Extracting CML from a Chem4Word authored document (Java)

I have been meaning to write this post for ages and thanks to a recent tweet from Egon I’ve finally got round to it. Basically what I am going to do over a series of posts is explain how CML can be extracted from a DOCX (OOXML) file authored using Chem4Word. I’ll post methods in both Java and C# but I am starting off in Java.

A very quick into to DOCX and OOXML

There are plenty of blogs, papers, videos and the like out there which explain OOXML in various levels of detail. I don’t want to replicate that here but I think it will be useful to have a quick overview for reference. Microsoft developed the Open Packaging Convention (OPC) specification as a successor to its binary Microsoft Office file formats.
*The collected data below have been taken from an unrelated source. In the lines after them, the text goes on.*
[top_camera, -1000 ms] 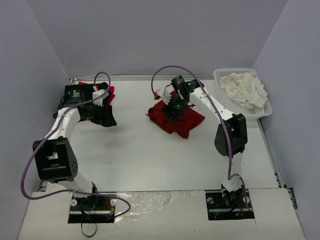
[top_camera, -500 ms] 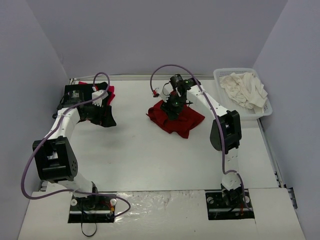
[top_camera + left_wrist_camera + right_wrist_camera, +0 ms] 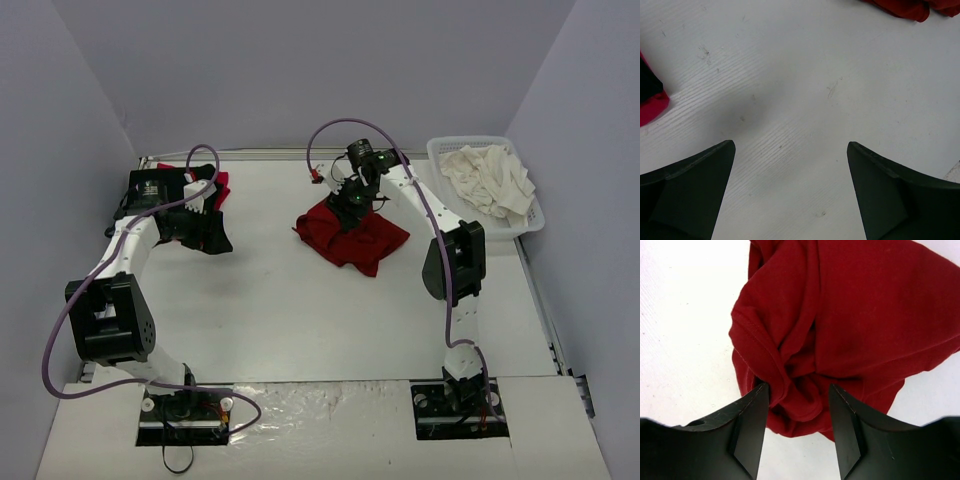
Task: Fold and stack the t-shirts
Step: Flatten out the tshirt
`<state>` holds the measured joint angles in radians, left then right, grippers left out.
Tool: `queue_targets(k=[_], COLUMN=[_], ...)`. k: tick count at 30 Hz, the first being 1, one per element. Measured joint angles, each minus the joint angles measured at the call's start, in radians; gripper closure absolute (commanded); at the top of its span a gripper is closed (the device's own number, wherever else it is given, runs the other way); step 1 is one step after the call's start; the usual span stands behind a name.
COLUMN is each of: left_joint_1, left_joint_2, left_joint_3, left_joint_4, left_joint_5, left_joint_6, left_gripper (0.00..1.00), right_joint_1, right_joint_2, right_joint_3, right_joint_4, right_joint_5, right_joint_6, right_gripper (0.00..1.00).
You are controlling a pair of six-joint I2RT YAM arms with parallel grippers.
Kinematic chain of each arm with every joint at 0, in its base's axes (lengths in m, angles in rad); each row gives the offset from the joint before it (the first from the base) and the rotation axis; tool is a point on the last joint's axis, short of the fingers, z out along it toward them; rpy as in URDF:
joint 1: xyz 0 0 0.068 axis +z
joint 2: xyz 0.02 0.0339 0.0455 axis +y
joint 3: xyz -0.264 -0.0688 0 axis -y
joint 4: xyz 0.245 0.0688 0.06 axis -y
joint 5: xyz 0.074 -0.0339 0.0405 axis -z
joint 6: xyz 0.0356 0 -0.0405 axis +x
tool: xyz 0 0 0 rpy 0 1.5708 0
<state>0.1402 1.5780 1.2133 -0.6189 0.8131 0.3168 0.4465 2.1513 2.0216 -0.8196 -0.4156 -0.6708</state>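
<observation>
A dark red t-shirt [image 3: 368, 240] [image 3: 865, 315] lies crumpled on the white table a little right of centre. My right gripper [image 3: 350, 207] [image 3: 797, 395] is down on the shirt's back left part, shut on a gathered bunch of its cloth, and the folds pucker in between the two black fingers. At the far left, a bright red t-shirt [image 3: 219, 186] [image 3: 652, 107] and black cloth [image 3: 647, 82] lie under and beside my left arm. My left gripper [image 3: 207, 232] [image 3: 790, 150] hangs open over bare table with nothing between its fingers.
A white lattice basket [image 3: 441, 150] at the back right holds cream-white t-shirts [image 3: 490, 178]. The side walls stand close to the table's left and right edges. A purple cable loops above each arm.
My right gripper's jaws have narrowed on the dark red cloth and its wrist has shifted slightly back and right, the elbow swinging with it. The left arm has not moved.
</observation>
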Motion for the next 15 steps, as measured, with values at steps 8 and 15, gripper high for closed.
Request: queue_targets(k=[8,15], left_joint_1=[0.000,0.000], left_joint_2=[0.000,0.000], left_joint_3=[0.000,0.000], left_joint_4=[0.000,-0.001], left_joint_5=[0.003,0.013], left_joint_6=[0.000,0.001], left_gripper=[0.06,0.06], right_joint_1=[0.000,0.000], right_joint_2=[0.000,0.004], right_joint_3=[-0.020,-0.030], right_joint_4=[-0.002,-0.008], right_joint_5=[-0.006,-0.018], right_joint_6=[-0.010,-0.012], right_gripper=[0.87,1.00])
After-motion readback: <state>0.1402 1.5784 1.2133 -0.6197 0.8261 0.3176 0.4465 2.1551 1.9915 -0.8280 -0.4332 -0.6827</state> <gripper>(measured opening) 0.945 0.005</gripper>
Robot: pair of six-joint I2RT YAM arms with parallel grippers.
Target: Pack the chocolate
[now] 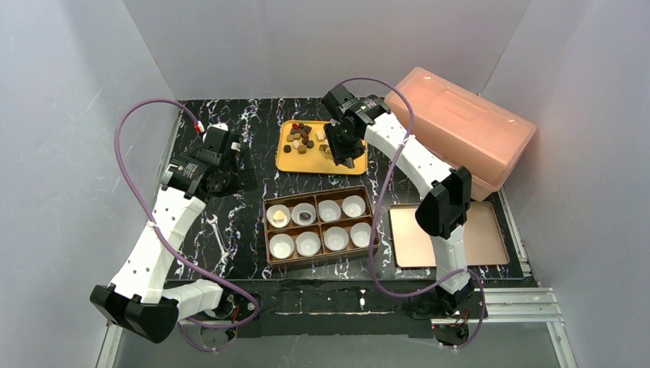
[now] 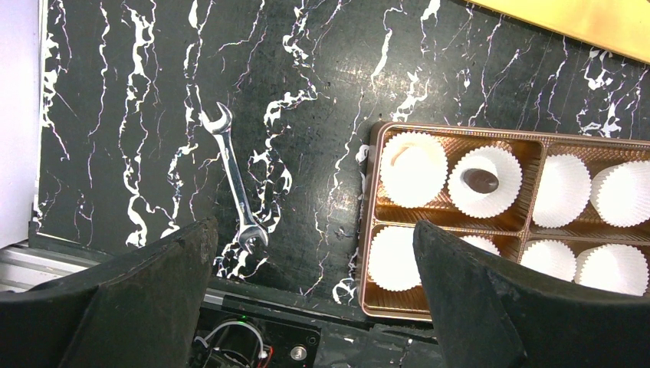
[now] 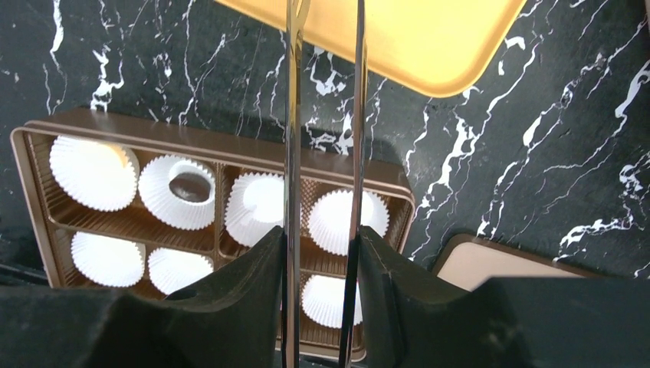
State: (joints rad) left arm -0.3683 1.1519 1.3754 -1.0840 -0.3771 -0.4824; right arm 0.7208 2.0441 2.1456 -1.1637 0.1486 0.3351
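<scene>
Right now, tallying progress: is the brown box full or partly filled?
Partly filled: the brown box holds a light chocolate and a dark chocolate; six paper cups sit empty.

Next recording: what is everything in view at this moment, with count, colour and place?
loose chocolate: a small heap, too small to count; dark brown, light brown and cream; on the yellow tray
yellow tray: one, far centre of the table
box: one, brown, eight compartments, centre
paper cups: eight, white, one in each compartment
packed chocolate: two, one light and one dark, in the far row's two leftmost cups
wrench: one, silver, left of the box
container: one, pink, far right
flat lid: one, brown rim, right of the box
table: black marble
tongs: one pair, metal, in the right gripper
right gripper: shut on the tongs, at the yellow tray
left gripper: open, empty
</scene>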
The file-extension DOCX indicates an OPC document which should be edited using Microsoft Office Word 2007 (as opposed to the XSLX file extension for example which are OPC documents editable using Excel). A DOCX document is effectively a zip-file (the package) which contains the original text as a marked-up XML component (document.xml), with images and other embedded objects stored as separate files.

the simplified structure of an OPC document

The package-part word\document.xml contains the main text and body of the document. Chem4Word stores CML files in the customXml folder within the package. This directory contains pairs of files with names item[\d].xml and itemProps[\d].xml – itemProps[n] contains a list of all the namespaces and schemas used in item[n].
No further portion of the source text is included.